Instructions to follow — An exact copy of the listing below is needed, with no pictures in it.

::: Data shown :::

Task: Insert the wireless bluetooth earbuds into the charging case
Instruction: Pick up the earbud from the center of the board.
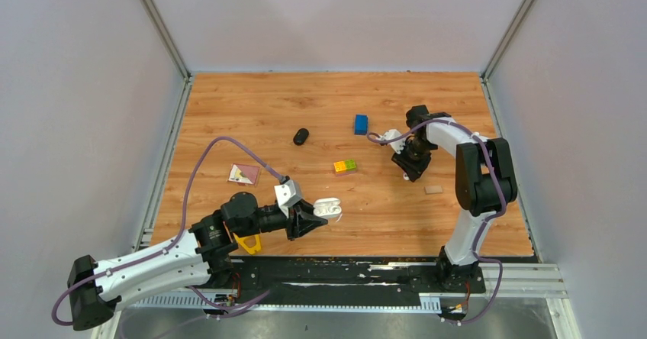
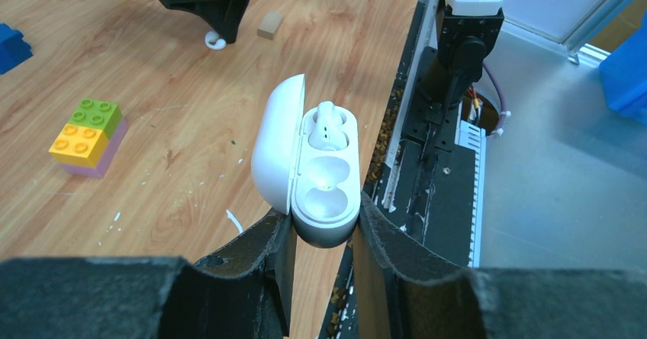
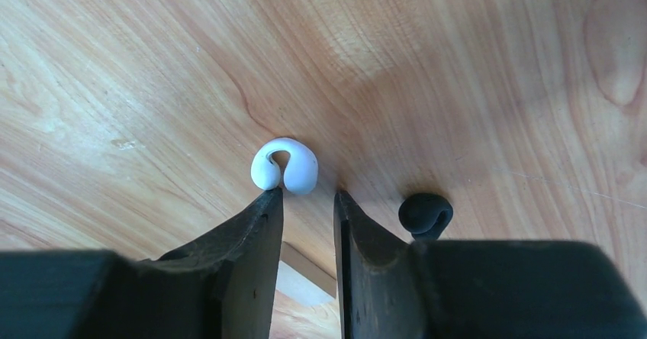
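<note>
Just short of white earbud, your right gripper: jaws narrow, empty. Widen, centre over bud, avoid black earbud beside it. Left gripper clamps charging case.

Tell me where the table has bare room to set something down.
Bare wood: the far strip behind the black oval object and blue brick, and the near patch between the white charging case and the tan block. Crowded around the yellow-green brick.
</note>
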Controlling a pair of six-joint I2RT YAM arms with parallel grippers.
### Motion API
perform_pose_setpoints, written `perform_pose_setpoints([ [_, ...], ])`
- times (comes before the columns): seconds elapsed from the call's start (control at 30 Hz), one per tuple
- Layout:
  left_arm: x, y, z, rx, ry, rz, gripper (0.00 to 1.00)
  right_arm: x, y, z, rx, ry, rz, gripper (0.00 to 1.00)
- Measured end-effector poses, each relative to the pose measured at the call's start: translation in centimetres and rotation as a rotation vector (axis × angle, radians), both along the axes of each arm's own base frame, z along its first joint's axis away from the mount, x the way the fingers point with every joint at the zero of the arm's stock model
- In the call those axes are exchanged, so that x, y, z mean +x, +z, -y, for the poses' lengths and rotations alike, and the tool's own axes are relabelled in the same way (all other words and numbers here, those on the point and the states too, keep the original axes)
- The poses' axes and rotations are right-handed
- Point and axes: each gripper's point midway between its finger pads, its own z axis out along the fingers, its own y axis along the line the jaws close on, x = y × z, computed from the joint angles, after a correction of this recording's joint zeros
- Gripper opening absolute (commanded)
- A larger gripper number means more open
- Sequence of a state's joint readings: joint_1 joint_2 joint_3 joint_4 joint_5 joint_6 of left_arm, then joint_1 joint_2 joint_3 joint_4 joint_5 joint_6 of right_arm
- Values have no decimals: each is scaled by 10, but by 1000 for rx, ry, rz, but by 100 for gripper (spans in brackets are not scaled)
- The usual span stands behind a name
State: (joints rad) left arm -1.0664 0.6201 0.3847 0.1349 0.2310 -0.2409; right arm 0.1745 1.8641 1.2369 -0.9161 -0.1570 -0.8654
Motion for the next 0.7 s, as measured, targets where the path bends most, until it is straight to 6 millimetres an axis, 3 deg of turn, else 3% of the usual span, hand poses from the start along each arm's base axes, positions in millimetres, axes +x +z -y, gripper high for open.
perform_pose_setpoints([
  [0.5, 0, 0, 1, 0, -3, -1, 0, -7, 2, -16, 30, -17, -59, 35],
  [0.7, -1, 0, 1, 0, -7, -1, 0, -10, 15, -15, 20, -8, -89, 35],
])
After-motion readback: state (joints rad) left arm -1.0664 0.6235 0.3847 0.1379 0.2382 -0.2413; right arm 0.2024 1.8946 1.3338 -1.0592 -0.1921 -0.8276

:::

Exercise output —
Task: Insert the wireless bluetooth earbuds into the charging case
Instruction: Pick up the earbud from the center of the board.
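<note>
Just short of white earbud, your right gripper: jaws narrow, empty. Widen, centre over bud, avoid black earbud beside it. Left gripper clamps charging case.

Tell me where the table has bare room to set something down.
Bare wood: the far strip behind the black oval object and blue brick, and the near patch between the white charging case and the tan block. Crowded around the yellow-green brick.
</note>
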Controlling a pair of six-joint I2RT YAM arms with parallel grippers.
### Motion API
perform_pose_setpoints, written `perform_pose_setpoints([ [_, ...], ])`
- times (comes before the columns): seconds elapsed from the call's start (control at 30 Hz), one per tuple
- Layout:
  left_arm: x, y, z, rx, ry, rz, gripper (0.00 to 1.00)
  right_arm: x, y, z, rx, ry, rz, gripper (0.00 to 1.00)
- Measured end-effector poses, each relative to the pose measured at the call's start: translation in centimetres and rotation as a rotation vector (axis × angle, radians), both along the axes of each arm's own base frame, z along its first joint's axis away from the mount, x the way the fingers point with every joint at the zero of the arm's stock model
- In the call those axes are exchanged, so that x, y, z mean +x, +z, -y, for the poses' lengths and rotations alike, and the tool's own axes are relabelled in the same way (all other words and numbers here, those on the point and the states too, keep the original axes)
- The poses' axes and rotations are right-handed
- Point and axes: each gripper's point midway between its finger pads, its own z axis out along the fingers, its own y axis along the line the jaws close on, x = y × z, computed from the joint angles, after a correction of this recording's joint zeros
- Gripper opening absolute (commanded)
- A larger gripper number means more open
- Sequence of a state's joint readings: joint_1 joint_2 joint_3 joint_4 joint_5 joint_6 of left_arm, then joint_1 joint_2 joint_3 joint_4 joint_5 joint_6 of right_arm
- Values have no decimals: each is scaled by 10, but by 1000 for rx, ry, rz, but by 100 for gripper (spans in brackets are not scaled)
- The usual span stands behind a name
State: (joints rad) left arm -1.0664 0.6201 0.3847 0.1349 0.2310 -0.2409; right arm 0.1745 1.8641 1.2369 -0.9161 -0.1570 -0.8654
Motion for the next 0.7 s, as measured, targets where the path bends most, until it is straight to 6 millimetres an axis, 3 deg of turn, else 3% of the usual span, hand poses from the start along each arm's base axes, positions in millimetres, axes +x +z -y, gripper high for open.
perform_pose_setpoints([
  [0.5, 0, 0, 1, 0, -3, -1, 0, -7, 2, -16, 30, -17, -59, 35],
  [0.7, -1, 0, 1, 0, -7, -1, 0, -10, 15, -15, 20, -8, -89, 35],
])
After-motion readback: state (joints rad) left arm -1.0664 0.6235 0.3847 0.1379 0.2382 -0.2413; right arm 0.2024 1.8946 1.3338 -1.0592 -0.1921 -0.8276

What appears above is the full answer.